INSTRUCTIONS FOR THE TASK: Give again, word for word, every line in the entries below from the line with "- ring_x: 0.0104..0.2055" up to and including the line with "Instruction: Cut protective", and no other line.

[Collected data entries]

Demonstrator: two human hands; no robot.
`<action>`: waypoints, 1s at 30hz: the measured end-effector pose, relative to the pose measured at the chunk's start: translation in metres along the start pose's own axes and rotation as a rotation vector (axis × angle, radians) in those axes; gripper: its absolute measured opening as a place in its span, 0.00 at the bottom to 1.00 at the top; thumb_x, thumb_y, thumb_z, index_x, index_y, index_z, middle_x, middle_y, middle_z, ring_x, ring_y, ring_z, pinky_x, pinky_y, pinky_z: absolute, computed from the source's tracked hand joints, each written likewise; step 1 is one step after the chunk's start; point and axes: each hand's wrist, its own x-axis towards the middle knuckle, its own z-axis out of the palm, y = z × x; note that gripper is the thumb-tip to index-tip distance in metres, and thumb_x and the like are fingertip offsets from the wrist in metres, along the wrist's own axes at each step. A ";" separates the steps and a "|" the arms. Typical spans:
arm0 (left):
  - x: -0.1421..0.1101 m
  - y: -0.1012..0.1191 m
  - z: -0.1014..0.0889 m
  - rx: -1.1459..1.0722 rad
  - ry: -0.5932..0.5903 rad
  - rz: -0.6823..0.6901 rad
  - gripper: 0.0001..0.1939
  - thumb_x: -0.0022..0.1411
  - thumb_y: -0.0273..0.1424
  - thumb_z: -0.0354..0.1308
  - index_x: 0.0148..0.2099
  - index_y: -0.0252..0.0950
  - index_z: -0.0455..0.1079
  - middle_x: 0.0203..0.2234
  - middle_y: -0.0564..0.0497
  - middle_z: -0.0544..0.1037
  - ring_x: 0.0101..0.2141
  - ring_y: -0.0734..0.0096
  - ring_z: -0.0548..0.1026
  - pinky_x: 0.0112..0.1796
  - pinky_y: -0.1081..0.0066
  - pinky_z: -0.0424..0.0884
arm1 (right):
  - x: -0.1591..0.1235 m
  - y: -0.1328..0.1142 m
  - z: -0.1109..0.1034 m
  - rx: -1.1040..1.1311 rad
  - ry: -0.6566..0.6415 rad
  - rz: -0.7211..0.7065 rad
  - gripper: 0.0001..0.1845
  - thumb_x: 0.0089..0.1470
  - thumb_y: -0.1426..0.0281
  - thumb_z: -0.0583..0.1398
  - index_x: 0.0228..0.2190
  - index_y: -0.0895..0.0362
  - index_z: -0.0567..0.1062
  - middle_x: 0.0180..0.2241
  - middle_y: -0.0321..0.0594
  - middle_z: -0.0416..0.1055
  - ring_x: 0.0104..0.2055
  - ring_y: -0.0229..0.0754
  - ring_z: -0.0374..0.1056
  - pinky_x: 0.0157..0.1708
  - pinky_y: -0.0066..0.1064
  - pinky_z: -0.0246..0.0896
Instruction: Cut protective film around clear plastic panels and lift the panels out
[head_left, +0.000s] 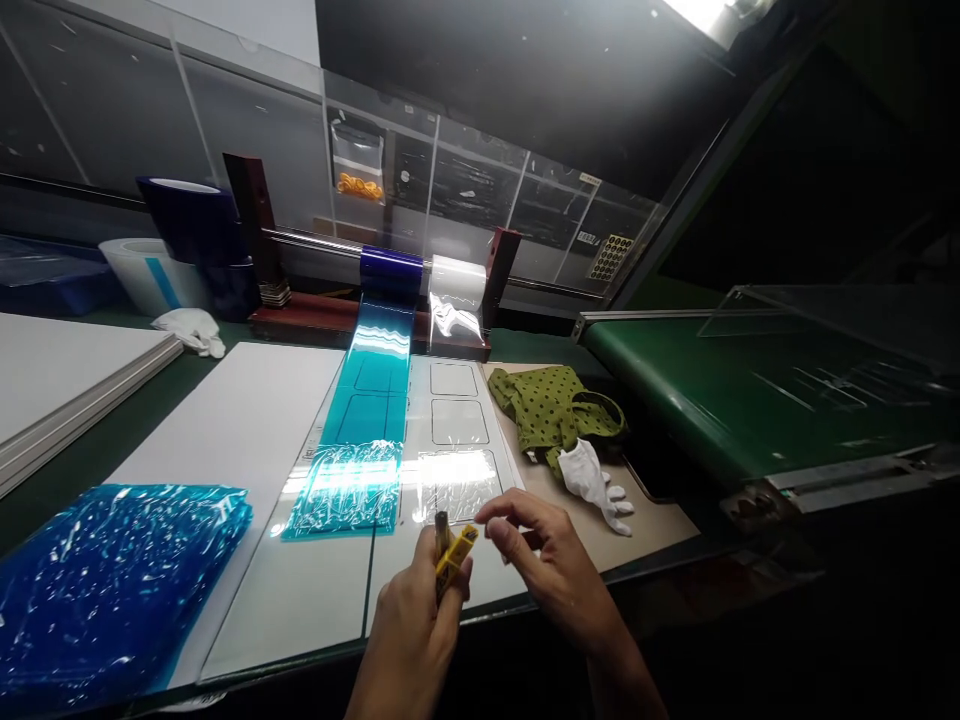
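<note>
My left hand [420, 610] is closed around a small yellow case [456, 560] with dark markings, probably plastic. A slim dark metallic rod [441, 528] sticks up beside the case in the same grip; its lower part is hidden by my fingers. Just to the right, my right hand [551, 560] has its thumb and forefinger drawn together in a pinch close to the case's upper end. Whatever lies between those fingertips is too small to make out. Beyond both hands, a teal film strip [367, 420] and a clear film strip [456, 480] lie over a white sheet with black outlines.
A dark red stand [300, 310] carries the film rolls at the back. Stacked blue film [112, 590] lies at front left. On the right are a green dotted cloth [540, 405], a white glove [589, 480] and a green conveyor belt [720, 390]. Large rolls [154, 275] stand back left.
</note>
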 end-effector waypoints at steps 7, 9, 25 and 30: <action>-0.001 -0.013 0.000 0.098 -0.088 0.031 0.14 0.63 0.43 0.43 0.44 0.40 0.61 0.23 0.53 0.71 0.25 0.64 0.67 0.28 0.70 0.53 | 0.008 0.003 0.009 0.013 -0.073 0.064 0.12 0.52 0.62 0.63 0.25 0.58 0.74 0.24 0.34 0.70 0.26 0.35 0.62 0.25 0.26 0.55; -0.002 -0.013 -0.001 0.112 -0.116 0.029 0.11 0.63 0.42 0.44 0.40 0.41 0.60 0.20 0.55 0.69 0.22 0.66 0.65 0.26 0.70 0.51 | 0.008 0.006 0.007 0.028 -0.083 0.078 0.12 0.52 0.63 0.62 0.23 0.58 0.73 0.21 0.33 0.67 0.25 0.34 0.60 0.25 0.26 0.53; 0.001 -0.012 -0.006 -0.030 -0.278 -0.043 0.21 0.63 0.51 0.40 0.32 0.40 0.60 0.21 0.55 0.70 0.24 0.68 0.67 0.28 0.71 0.57 | 0.012 0.008 -0.002 -0.268 0.054 0.043 0.18 0.60 0.62 0.54 0.21 0.56 0.68 0.20 0.33 0.65 0.24 0.35 0.58 0.24 0.26 0.48; 0.003 -0.013 -0.007 -0.042 -0.307 -0.047 0.22 0.63 0.52 0.40 0.31 0.40 0.60 0.21 0.55 0.71 0.24 0.69 0.66 0.29 0.71 0.57 | 0.017 0.022 -0.004 -0.018 0.010 0.101 0.23 0.61 0.55 0.50 0.27 0.58 0.74 0.23 0.35 0.66 0.23 0.34 0.61 0.24 0.26 0.55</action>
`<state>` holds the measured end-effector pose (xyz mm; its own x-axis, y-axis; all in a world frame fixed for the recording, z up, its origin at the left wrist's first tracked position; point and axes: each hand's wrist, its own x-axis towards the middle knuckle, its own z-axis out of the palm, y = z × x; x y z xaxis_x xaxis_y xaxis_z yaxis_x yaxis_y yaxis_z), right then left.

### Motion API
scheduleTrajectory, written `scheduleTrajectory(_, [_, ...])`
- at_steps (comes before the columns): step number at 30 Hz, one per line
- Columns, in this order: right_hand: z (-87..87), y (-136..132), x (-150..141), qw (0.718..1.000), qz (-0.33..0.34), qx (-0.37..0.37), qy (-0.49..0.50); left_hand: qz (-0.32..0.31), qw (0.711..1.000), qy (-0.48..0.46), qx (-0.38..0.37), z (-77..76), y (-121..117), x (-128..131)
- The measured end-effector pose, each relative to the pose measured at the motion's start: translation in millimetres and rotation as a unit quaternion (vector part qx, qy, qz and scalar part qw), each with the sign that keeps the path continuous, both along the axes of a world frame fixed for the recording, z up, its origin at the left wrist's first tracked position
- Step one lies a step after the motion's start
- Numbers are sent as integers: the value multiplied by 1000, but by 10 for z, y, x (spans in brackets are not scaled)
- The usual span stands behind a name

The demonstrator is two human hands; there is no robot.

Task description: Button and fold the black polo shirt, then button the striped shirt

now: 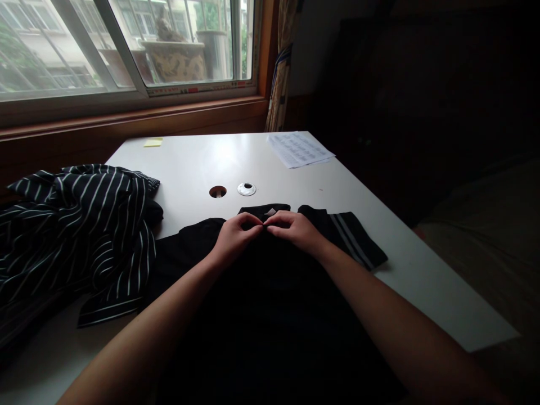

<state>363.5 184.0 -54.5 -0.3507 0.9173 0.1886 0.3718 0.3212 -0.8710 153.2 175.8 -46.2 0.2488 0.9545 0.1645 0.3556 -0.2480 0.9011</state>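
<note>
A black shirt (261, 292) lies spread on the white table (422, 292), its neck end pointing away from me. Two grey stripes cross its right sleeve (354, 239). At the neckline, just below the collar (278, 207) and a small pale label (270, 212), my two hands meet fingertip to fingertip. My left hand (236, 235) is closed in a pinch on the shirt's front edge. Opposite it, my right hand (299, 229) pinches the same spot. Whether a button sits between the fingertips cannot be made out. The dark cloth hides most folds.
A heap of black-and-white striped clothing (97, 225) covers the table's left side. Beyond the shirt are a round cable hole (218, 192) and its loose silver cover (247, 189). Printed sheets (299, 148) and a yellow sticky note (153, 142) lie near the far edge.
</note>
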Motion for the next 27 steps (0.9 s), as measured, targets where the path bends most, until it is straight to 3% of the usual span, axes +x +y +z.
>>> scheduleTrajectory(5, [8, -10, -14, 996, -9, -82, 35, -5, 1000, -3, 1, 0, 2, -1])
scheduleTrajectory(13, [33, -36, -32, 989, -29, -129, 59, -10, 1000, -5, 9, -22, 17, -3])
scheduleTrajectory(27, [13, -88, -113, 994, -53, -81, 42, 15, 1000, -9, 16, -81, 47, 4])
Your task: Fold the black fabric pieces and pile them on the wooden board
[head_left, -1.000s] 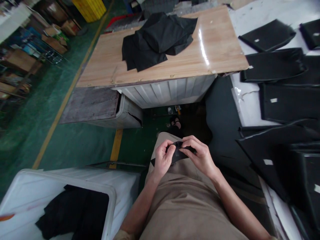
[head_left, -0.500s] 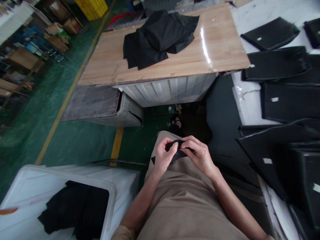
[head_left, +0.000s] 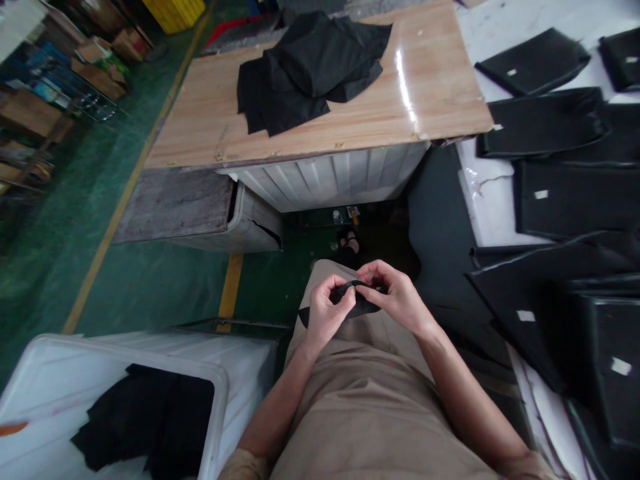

WRITTEN RESPONSE:
  - ring_x: 0.0104..0.2055
  - ring_y: -0.0229..0.0754
  - ring_z: -0.0374..0.1056
  - pinky_x: 0.0157..0.1708
  - pinky_y: -0.0066..0.1064
  - pinky_z: -0.0246..0.0896
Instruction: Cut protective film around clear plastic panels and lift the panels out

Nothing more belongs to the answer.